Kthimmes, hang in there because you're almost past the worst of it. Mine started showing significant improvement at 6 months. I also know exactly what you mean by "overtired versus undertired." I, too, was very confused by the conflicting advice on the amount of exercise a puppy needs. I most often read that "a tired dog is a happy dog," but that did not seem to be the case with my puppy. He was like a kid who would "fight" it. I knew he had to be tired, but he just kept going and getting more erratic and bitey. I then began to notice that his pupils would be huge during those times in the evening! Ultimately, that was how I knew when he had reached his limit. When his pupils dilate, he's done, even if he doesn't act like it. If you have exercised your pup, he has been up for 2-3 hours, and his pupils are dilated, he's overtired and overstimulated. Mine is almost 10 months old now, but I still keep him on a schedule. I exercise him and put him to bed at the same time each evening, and this regimen also makes it easier to determine his actions.

As for his continuing to be bitey, similar to Mav2015, I would give mine a time out because simply ignoring him didn't work; it made it worse. The best advice that worked for me was to say, "Time out" and hold up my palm. Then I would put either put my pup (or myself) in the laundry room or bathroom for about 30 seconds with the door closed. Sometimes he would have a hold of my pant leg or shirt, and I would have to pry his sharp little teeth off as I am closing the door. Anyway, I kept doing that every time he got too nippy (sometimes several times within a 10-minute period). The play always stopped, and he couldn't continue to bite. That seemed to work best for us. I will still have to say, "Time out," every now and then, but he stops immediately when I do, and neither of us has to go into seclusion. 

Finally, bully sticks work great, too. At 5 months, bully sticks will help relieve his teething issues and buy you some quiet time of about 30-60 minutes.


----------



## Kthimmes (May 15, 2018)

THANK YOU ALL!! For the comments, insights, and encouragement.

We have spent the last two weeks working hard on curbing the unwanted behavior. I keep meaning to sit down and thank you and update, and suddenly two weeks have passed. I apologize for that because each response truly was motivation to keep going.

The kids and I have both been working hard on a "no bite" command in our sternest (yet not angry) voices as he starts to nip at us all. I think it is helping that we are ALL on the same page with the wording and response. When that doesn't work we all now just pick up a spray bottle or glass and tell him "no bites". I had to spray him a few times with a water bottle in the beginning, but now us with anything in our hands gets his attention and him out of the crazy dog mode. It at least gets us all to calm down quickly and reset and then i redirect into training or a game of hide & seek. This seems to take that built up energy and focus it. 
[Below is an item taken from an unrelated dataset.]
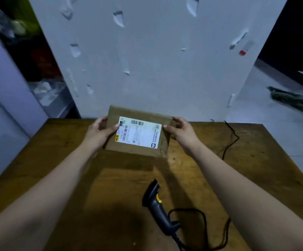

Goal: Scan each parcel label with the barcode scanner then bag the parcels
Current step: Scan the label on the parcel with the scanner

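Parcel (138, 151): flat brown cardboard, at the far-middle of the table (38, 169), gripped at both short ends. Long axis runs left-right, skewed slightly clockwise, so the left end sits a bit farther from the person than the right. Broad face points up at the camera. Can't tell if its near edge touches the tabletop or is clear of it.

Label (139, 132): white, on the upward face, long side parallel to the parcel's long axis. Barcode (137, 122) is a strip along the label's far edge. Print is too blurred to read.

Left hand (100, 131): grasping the parcel's left end, thumb on top at the label's left edge, fingers wrapped around the far-left corner.

Right hand (181, 131): grasping the right end, thumb on the top face just beside the label's right edge, fingers curled over the far-right corner.

Scanner (158, 205): dark grey, lying loose on the table near the person, well apart from the parcel, between the two forearms and closer to the right one. Long axis is near-far. The head points away from the person and slightly left, the handle butt toward the person and slightly right. Yellow trigger (159, 198) sits just behind the head. Neither hand touches it.

Cable (204, 221): black, leaves the handle butt, loops on the table to the scanner's right, runs under the right forearm and shows again toward the far-right edge.

White wall (147, 51) stands right behind the table's far edge.
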`<state>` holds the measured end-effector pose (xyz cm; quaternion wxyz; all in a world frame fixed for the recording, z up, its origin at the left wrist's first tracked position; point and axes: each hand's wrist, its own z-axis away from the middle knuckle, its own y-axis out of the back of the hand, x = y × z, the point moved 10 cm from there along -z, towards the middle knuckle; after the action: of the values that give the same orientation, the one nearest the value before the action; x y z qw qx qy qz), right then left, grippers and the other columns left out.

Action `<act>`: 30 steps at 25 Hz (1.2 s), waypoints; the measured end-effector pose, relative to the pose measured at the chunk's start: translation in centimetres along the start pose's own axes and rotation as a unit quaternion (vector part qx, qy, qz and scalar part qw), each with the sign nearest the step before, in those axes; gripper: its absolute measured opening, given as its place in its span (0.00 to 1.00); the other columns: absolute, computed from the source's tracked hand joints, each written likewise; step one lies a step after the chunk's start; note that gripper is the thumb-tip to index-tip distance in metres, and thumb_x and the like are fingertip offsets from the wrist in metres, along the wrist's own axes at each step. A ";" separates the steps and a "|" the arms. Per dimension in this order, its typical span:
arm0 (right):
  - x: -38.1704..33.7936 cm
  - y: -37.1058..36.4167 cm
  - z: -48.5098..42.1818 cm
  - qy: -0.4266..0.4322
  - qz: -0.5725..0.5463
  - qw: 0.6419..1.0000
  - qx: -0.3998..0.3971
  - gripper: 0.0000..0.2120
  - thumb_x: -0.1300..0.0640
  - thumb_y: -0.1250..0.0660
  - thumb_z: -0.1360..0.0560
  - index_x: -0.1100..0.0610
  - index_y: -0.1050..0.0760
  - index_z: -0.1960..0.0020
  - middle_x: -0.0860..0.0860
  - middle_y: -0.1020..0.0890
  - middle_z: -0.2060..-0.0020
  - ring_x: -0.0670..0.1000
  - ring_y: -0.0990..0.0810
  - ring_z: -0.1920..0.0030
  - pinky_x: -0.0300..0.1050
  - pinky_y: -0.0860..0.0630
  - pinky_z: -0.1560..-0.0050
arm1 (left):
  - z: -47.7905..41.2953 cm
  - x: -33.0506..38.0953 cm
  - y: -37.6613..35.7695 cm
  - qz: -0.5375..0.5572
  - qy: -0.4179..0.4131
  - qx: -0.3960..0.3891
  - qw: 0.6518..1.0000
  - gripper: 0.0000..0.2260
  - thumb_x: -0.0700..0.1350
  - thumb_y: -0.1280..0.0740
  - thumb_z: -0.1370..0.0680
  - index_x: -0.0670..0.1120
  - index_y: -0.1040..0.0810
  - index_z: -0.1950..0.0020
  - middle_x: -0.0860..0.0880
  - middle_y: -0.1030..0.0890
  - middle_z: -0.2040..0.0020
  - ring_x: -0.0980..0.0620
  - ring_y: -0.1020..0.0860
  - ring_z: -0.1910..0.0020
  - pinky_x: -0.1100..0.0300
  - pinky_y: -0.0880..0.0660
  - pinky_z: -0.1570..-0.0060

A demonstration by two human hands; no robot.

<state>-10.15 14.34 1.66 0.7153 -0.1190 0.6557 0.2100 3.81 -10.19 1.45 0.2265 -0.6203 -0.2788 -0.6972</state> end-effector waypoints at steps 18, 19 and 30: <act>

We way UPed our trips to the offleash park after hearing that we may just be needing to get out more, but not on a leash walk. We try to go every day now. This helps a ton too! He found his turbo mode and just takes off once we get inside! It's impressive for a little man and seems to make all the difference to watch him just burn off whatever is in him. We go almost every day now in the mornings and it makes a world of difference for when we do walks later in the day on leash. His confidence is soaring too at the dog park as he meets dogs, and he seems to have a blast following them around and in and out of the creek. And getting all muddy. 

He still has crazy mode, but as I read back through this post I feel like we have made some forward progress with the crazy biting. And recognizing that he needs a lot more exercise. 

Really appreciate the advice all! And the information. I LOVE this little man, but since he's our first Vizsla I am in awe of his energy needs already even after obsessively reading this board for so long before we adopted him. Your wisdom and experience is so awesome!


----------



## cassy3456789 (4 mo ago)

very helpul will be trying ideas


----------